In your reply, write out each entry exactly as given.

DATA: Begin

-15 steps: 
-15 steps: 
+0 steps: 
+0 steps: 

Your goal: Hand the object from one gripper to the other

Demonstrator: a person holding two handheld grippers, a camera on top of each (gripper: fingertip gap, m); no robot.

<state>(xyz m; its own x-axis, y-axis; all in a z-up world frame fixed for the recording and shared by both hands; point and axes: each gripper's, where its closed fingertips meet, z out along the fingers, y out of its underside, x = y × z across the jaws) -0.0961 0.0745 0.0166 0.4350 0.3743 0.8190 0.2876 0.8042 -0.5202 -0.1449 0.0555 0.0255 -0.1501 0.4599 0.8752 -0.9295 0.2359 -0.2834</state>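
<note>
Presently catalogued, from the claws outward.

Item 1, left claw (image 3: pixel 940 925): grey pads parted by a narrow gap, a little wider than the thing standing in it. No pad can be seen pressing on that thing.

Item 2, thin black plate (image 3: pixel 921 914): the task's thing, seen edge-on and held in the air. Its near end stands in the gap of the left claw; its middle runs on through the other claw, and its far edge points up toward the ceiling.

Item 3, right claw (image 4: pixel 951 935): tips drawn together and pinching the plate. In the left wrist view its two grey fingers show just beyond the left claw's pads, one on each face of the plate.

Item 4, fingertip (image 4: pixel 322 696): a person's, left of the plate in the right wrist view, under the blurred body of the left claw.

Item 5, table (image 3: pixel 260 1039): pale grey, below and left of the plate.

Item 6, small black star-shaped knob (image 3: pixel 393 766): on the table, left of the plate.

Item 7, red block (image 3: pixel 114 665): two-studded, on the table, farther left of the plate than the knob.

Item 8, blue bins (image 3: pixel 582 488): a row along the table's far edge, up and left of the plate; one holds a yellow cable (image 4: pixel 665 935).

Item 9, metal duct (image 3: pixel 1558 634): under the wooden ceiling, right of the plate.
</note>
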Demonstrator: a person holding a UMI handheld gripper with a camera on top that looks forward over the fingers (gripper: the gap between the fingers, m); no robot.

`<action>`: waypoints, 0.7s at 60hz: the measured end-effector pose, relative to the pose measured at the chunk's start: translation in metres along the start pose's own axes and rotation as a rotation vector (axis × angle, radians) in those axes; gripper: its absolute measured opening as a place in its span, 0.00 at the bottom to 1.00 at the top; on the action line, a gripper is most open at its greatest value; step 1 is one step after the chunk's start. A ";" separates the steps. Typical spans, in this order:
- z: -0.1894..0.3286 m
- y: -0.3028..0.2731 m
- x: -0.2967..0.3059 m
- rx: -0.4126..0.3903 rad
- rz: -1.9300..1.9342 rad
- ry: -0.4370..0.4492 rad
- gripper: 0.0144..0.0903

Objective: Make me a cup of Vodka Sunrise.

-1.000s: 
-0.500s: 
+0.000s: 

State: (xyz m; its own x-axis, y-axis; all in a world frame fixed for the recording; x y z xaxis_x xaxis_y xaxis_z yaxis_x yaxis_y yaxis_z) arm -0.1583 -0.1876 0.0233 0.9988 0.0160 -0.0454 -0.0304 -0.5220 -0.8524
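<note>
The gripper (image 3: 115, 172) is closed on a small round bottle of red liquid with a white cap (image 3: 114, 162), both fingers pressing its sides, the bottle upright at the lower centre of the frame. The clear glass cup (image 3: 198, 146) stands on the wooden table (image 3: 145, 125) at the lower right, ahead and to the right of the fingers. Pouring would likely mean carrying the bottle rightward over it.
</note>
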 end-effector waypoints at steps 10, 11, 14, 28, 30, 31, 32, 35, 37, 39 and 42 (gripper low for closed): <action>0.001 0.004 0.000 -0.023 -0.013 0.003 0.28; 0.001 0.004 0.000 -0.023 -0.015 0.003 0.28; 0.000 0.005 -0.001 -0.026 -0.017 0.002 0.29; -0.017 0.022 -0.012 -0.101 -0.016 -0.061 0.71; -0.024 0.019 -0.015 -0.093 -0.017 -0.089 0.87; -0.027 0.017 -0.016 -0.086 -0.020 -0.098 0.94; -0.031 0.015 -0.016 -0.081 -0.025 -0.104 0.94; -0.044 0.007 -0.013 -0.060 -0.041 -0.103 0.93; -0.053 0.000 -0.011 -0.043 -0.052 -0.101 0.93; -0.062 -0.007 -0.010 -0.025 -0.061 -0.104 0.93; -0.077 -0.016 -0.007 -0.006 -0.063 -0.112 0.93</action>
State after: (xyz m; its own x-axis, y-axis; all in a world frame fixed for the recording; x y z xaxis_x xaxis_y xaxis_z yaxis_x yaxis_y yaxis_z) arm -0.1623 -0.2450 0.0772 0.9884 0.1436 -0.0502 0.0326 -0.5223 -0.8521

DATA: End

§ RESPONSE TO THE TASK:
-15 steps: 
-15 steps: 
+0 steps: 
+0 steps: 

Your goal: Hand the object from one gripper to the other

Demonstrator: a person holding two handheld grippers, a camera on top of each (gripper: fingertip gap, m); no robot.

<state>(xyz m; its own x-axis, y-axis; all in a z-up world frame fixed for the recording and shared by both hands; point and axes: each gripper's, where its closed fingertips meet, z out along the fingers, y out of its underside, x = y × z across the jaws) -0.0961 0.0745 0.0166 0.4350 0.3743 0.8190 0.2876 0.8042 -0.5202 -0.1449 0.0555 0.0255 -0.1501 0.4599 0.8752 -0.9295 0.2359 -0.2834</state>
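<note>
Presently catalogued, from the claws outward.

Item 1, left claw (image 3: pixel 940 925): grey pads parted by a narrow gap, a little wider than the thing standing in it. No pad can be seen pressing on that thing.

Item 2, thin black plate (image 3: pixel 921 914): the task's thing, seen edge-on and held in the air. Its near end stands in the gap of the left claw; its middle runs on through the other claw, and its far edge points up toward the ceiling.

Item 3, right claw (image 4: pixel 951 935): tips drawn together and pinching the plate. In the left wrist view its two grey fingers show just beyond the left claw's pads, one on each face of the plate.

Item 4, fingertip (image 4: pixel 322 696): a person's, left of the plate in the right wrist view, under the blurred body of the left claw.

Item 5, table (image 3: pixel 260 1039): pale grey, below and left of the plate.

Item 6, small black star-shaped knob (image 3: pixel 393 766): on the table, left of the plate.

Item 7, red block (image 3: pixel 114 665): two-studded, on the table, farther left of the plate than the knob.

Item 8, blue bins (image 3: pixel 582 488): a row along the table's far edge, up and left of the plate; one holds a yellow cable (image 4: pixel 665 935).

Item 9, metal duct (image 3: pixel 1558 634): under the wooden ceiling, right of the plate.
</note>
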Demonstrator: a person holding a UMI handheld gripper with a camera on top that looks forward over the fingers (gripper: the gap between the fingers, m); no robot.

`<action>`: waypoints, 0.7s at 60hz: the measured end-effector pose, relative to the pose measured at the chunk's start: translation in metres along the start pose's own axes and rotation as a rotation vector (axis × angle, radians) in those axes; gripper: its absolute measured opening as a place in its span, 0.00 at the bottom to 1.00 at the top; on the action line, a gripper is most open at its greatest value; step 1 is one step after the chunk's start. A ";" separates the steps. Typical spans, in this order:
- z: -0.1894..0.3286 m
- y: -0.3028..0.2731 m
- x: -0.2967..0.3059 m
- rx: -0.4126..0.3903 rad
- rz: -1.9300..1.9342 rad
- ry: -0.4370..0.4492 rad
- gripper: 0.0144..0.0903

Objective: Make me a cup of Vodka Sunrise.

-1.000s: 
-0.500s: 
+0.000s: 

State: (xyz m; its own x-axis, y-axis; all in a world frame fixed for the recording; x y z xaxis_x xaxis_y xaxis_z yaxis_x yaxis_y yaxis_z) arm -0.1583 -0.1876 0.0233 0.9988 0.0160 -0.0454 -0.0304 -0.5220 -0.8524
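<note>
The gripper (image 3: 115, 172) is closed on a small round bottle of red liquid with a white cap (image 3: 114, 162), both fingers pressing its sides, the bottle upright at the lower centre of the frame. The clear glass cup (image 3: 198, 146) stands on the wooden table (image 3: 145, 125) at the lower right, ahead and to the right of the fingers. Pouring would likely mean carrying the bottle rightward over it.
</note>
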 end-effector waypoints at steps 10, 11, 14, 28, 30, 31, 32, 35, 37, 39 and 42 (gripper low for closed): <action>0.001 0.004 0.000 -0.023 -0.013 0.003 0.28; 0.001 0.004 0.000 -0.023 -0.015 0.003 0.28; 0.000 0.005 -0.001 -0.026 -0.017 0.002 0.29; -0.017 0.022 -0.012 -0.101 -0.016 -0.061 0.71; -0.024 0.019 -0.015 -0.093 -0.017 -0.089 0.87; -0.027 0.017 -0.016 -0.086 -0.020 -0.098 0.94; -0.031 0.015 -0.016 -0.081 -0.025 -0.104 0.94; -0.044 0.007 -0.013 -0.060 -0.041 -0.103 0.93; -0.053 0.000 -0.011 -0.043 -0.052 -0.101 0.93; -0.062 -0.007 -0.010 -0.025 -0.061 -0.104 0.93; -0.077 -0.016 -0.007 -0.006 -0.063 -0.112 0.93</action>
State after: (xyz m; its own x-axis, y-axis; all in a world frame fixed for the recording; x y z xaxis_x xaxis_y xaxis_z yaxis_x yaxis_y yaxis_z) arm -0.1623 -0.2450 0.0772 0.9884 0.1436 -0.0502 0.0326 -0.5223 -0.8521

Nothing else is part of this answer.